This invention relates to photographic apparatus of the self-developing type.
More particularly, the invention relates to an improved pressure roller used in such apparatus, and to a method of making such roller.
Such photographic self-developing apparatus uses film packs containing a (usually rectangular) film area to be developed and a processing fluid supply. The pack is advanced through a nip defined between two pressure rollers for spreading the processing fluid over the rectangular film or developing area. One of the rollers may be provided with a jacket of elastic material.
One of the major problems of such self-developing systems resides in the distribution of the processing fluid. Typically, spreading of the fluid over the film area is not uniform, particularly, in marginal regions of this area. The presence of undeveloped portions, of course, makes the finished picture effectively worthless.
In an attempt to solve this problem it has been proposed to place the processing fluid in pouches between two superposed sheet elements of the film pack which are secured at their common opposite longitudinal edges by edge-binding brackets. Each bracket has portions which extend inwardly away from the respectively associated longitudinal edge and which thus overlie portions of the external surfaces of the sheet elements. This means that the marginal portions of the film pack have a greater thickness than those portions which are located intermediate the longitudinal edges.
When the film pack is advanced through the nip of the pressure rollers, a pressure is generated upon the sheet elements which squeezes the processing fluid from the pouches and causes it to spread over the exposure area. However, because of the greater thickness of the marginal portions, these portions of the sheet elements are so firmly pressed together that the fluid can not penetrate between them to the border regions of the exposure area, so that these regions will not be properly developed unless the pressure is relieved.
To afford this relief, circumferentially-extending grooves are provided on opposite ends of one of the pressure rollers which is provided with a deformable outer layer. These grooves provide the aforementioned relief function. However, the width and depth of these grooves are very critical for proper development of the border regions of the exposure area. The deformable layer typically has a thickness of about one-tenth of a millimeter, and the depth of the grooves is typically about one-hundredth of a millimeter. If the depth of a groove is too shallow, longitudinal strips of the exposure area remain undeveloped; if the depth of the groove is too deep (for example, if it is even one micron oversized), not enough processing fluid will be present to develop the trailing (as considered in the travel direction of the film pack) corner regions of the exposure area. The technical aspects associated with holding the mechanical tolerances of the grooves have proven to be extremely costly and very difficult to reliably achieve and maintain in practice.
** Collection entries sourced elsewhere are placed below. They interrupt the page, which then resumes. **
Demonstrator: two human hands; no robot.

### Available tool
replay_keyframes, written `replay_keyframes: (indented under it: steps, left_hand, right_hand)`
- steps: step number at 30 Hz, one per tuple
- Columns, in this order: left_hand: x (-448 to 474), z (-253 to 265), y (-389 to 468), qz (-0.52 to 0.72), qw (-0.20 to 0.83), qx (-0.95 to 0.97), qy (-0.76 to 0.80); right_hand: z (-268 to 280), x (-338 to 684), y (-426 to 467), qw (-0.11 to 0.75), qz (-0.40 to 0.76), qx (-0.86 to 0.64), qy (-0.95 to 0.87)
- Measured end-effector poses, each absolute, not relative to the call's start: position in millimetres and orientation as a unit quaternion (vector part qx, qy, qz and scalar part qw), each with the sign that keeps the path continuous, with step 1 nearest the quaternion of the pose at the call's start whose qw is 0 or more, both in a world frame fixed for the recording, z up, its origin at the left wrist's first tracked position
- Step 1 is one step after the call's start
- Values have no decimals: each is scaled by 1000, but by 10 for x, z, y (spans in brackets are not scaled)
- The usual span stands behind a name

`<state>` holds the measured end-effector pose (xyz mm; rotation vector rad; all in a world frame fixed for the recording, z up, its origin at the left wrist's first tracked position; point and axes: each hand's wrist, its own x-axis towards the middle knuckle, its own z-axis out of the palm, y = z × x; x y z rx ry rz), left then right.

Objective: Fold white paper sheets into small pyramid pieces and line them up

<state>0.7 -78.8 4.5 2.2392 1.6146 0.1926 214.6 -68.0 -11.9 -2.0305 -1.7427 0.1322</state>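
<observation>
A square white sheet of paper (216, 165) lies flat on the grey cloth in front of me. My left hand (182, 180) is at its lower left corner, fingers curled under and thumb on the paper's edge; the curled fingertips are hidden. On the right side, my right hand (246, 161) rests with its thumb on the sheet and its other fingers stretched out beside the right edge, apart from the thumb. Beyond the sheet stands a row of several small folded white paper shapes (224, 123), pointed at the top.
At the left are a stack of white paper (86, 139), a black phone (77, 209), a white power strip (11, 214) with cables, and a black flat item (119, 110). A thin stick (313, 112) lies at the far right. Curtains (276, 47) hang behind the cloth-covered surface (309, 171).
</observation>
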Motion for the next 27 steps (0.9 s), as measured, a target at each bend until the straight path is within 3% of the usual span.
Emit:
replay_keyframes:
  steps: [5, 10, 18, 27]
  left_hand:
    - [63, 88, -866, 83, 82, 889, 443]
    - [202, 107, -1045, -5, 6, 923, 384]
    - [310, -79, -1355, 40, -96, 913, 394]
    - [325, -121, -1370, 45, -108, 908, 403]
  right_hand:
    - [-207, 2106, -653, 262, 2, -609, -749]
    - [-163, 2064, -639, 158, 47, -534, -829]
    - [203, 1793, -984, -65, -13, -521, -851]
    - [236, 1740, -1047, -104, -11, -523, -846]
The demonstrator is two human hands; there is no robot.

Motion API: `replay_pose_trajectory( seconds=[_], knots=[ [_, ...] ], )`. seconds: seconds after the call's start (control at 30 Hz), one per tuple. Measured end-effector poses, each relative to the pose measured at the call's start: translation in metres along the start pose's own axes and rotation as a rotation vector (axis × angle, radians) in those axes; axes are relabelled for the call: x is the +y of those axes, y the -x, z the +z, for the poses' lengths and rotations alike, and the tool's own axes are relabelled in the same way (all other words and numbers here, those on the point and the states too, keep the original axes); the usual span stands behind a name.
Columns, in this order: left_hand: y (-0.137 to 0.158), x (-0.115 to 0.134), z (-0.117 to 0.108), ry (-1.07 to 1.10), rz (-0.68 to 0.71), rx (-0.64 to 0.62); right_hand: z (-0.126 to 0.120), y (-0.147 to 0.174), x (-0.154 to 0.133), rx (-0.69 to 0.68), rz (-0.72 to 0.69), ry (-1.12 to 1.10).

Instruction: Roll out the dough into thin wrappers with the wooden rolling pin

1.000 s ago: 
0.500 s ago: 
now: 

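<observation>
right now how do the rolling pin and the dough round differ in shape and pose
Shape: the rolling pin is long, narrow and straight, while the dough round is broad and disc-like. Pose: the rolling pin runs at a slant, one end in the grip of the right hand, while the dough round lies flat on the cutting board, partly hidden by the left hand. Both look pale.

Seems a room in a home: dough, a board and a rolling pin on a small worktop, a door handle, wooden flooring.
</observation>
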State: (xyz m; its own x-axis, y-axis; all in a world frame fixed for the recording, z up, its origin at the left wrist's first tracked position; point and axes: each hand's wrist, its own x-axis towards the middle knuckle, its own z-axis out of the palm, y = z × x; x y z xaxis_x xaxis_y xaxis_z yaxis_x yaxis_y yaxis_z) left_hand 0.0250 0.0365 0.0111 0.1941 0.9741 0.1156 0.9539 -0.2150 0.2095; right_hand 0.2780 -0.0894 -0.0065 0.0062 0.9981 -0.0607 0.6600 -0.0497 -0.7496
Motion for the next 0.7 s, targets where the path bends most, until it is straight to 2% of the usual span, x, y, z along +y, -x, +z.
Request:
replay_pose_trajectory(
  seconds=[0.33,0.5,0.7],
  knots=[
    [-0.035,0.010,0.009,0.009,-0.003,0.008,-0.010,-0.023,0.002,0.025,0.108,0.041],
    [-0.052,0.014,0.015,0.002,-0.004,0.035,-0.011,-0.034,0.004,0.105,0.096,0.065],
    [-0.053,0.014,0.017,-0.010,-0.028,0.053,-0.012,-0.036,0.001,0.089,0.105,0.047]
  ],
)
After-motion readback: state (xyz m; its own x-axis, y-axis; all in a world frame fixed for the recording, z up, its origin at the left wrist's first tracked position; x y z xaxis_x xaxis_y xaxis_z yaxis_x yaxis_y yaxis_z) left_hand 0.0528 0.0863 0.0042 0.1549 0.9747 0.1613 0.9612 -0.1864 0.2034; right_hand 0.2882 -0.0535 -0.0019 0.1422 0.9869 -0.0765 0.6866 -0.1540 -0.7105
The commonly assigned U.S. Pat. No. 4,017,879 granted to Peter Lermann et al -- the entire contents of which are hereby incorporated by reference -- has proposed to make the elastic jacket of the one pressure roller more readily deformable at those axially spaced locations where the thicker marginal portions of the film pack pass through the nip between the two pressure rollers, or to form the jacket with circumferential grooves at these locations.
This has, in fact, been found to offer the desired advantages. However, it has also been found that the proposed constructions should desirably be further improved, especially with respect to ease of manufacture.